EmbeddingHandler

EmbeddingHandler is an abstract base class designed to handle embeddings in the Automata library. It acts as an interface that dictates the basic functions an embedding handler must implement.

Overview

The EmbeddingHandler symbol provides a standardised interface for embedding handling. It is designed to be used as a base class for other specific implementations like SymbolEmbeddingHandler and SymbolDocEmbeddingHandler.

It handles the interaction with both the embedding_db (VectorDatabaseProvider instance) and embedding_builder (EmbeddingBuilder instance), requiring these as parameters during the class initialisation.

Methods

__init__

This is the constructor method for the EmbeddingHandler and it is responsible for initialising the instance with the provided embedding_db and embedding_builder. As an abstract method, it simply sets these two properties without any further processing.
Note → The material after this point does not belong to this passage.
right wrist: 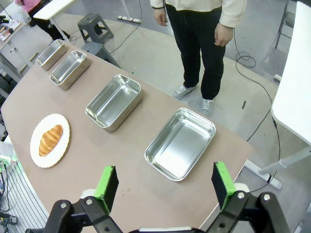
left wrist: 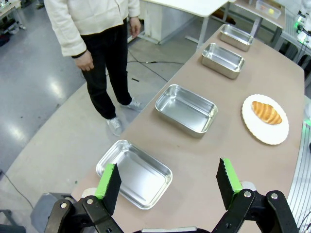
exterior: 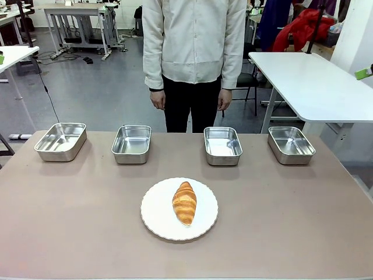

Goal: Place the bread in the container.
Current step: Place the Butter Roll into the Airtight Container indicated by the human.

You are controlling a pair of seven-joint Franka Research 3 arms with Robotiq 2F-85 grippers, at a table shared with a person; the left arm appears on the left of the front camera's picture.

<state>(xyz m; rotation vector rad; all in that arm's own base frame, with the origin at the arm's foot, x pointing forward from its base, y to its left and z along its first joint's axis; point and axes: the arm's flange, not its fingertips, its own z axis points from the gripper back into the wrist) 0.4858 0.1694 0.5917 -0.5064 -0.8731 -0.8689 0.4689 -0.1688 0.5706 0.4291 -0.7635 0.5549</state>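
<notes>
The bread (exterior: 184, 202), a golden-brown croissant, lies on a round white plate (exterior: 154, 219) at the table's near middle. Several alike steel containers stand empty in a row along the far edge; which one is meant I cannot tell: far left (exterior: 60, 141), middle left (exterior: 132, 143), middle right (exterior: 222, 145), far right (exterior: 291, 144). My left gripper (left wrist: 168, 179) hangs open high above the leftmost pan (left wrist: 134, 173), with the bread (left wrist: 266, 112) far off. Over the rightmost pan (right wrist: 180, 143) my right gripper (right wrist: 164, 185) is also open and holds nothing; the bread (right wrist: 50, 140) lies far to its left.
A person (exterior: 193, 52) stands at the far side behind the pans, hands hanging at the sides. A white table (exterior: 315, 81) stands beyond the far right corner. Bare brown tabletop (exterior: 70, 216) surrounds the plate on both sides.
</notes>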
def __init__(self, embedding_db: VectorDatabaseProvider, embedding_builder: EmbeddingBuilder) -> None:
    self.embedding_db = embedding_db
    self.embedding_builder = embedding_builder

get_embedding

This abstract method is designed to return the embedding for a specific symbol. The specific implementation will be dependent on the child class.

@abc.abstractmethod
def get_embedding(self, symbol: Symbol) -> Any:
    pass

process_embedding

This abstract method is designed to process the embedding for a specific symbol. The specific implementation will be dependent on the child class.

@abc.abstractmethod
def process_embedding(self, symbol: Symbol) -> None:
    pass

Limitations

As EmbeddingHandler is an abstract class, it can’t be instantiated directly. Instead, it must be subclassed, and at least get_embedding and process_embedding methods must be implemented in the child class.

Follow-up Questions:

  • How is the get_embedding method expected to behave? Does it always access live data, cache results, or some combination of the two?

  • How is the process_embedding method expected to behave? What sort of preprocessing might it do?

  • Are there expected side-effects to either the get_embedding or process_embedding methods?

  • What is the expected type of the returned embeddings?

  • How are symbols identified for embedding processing?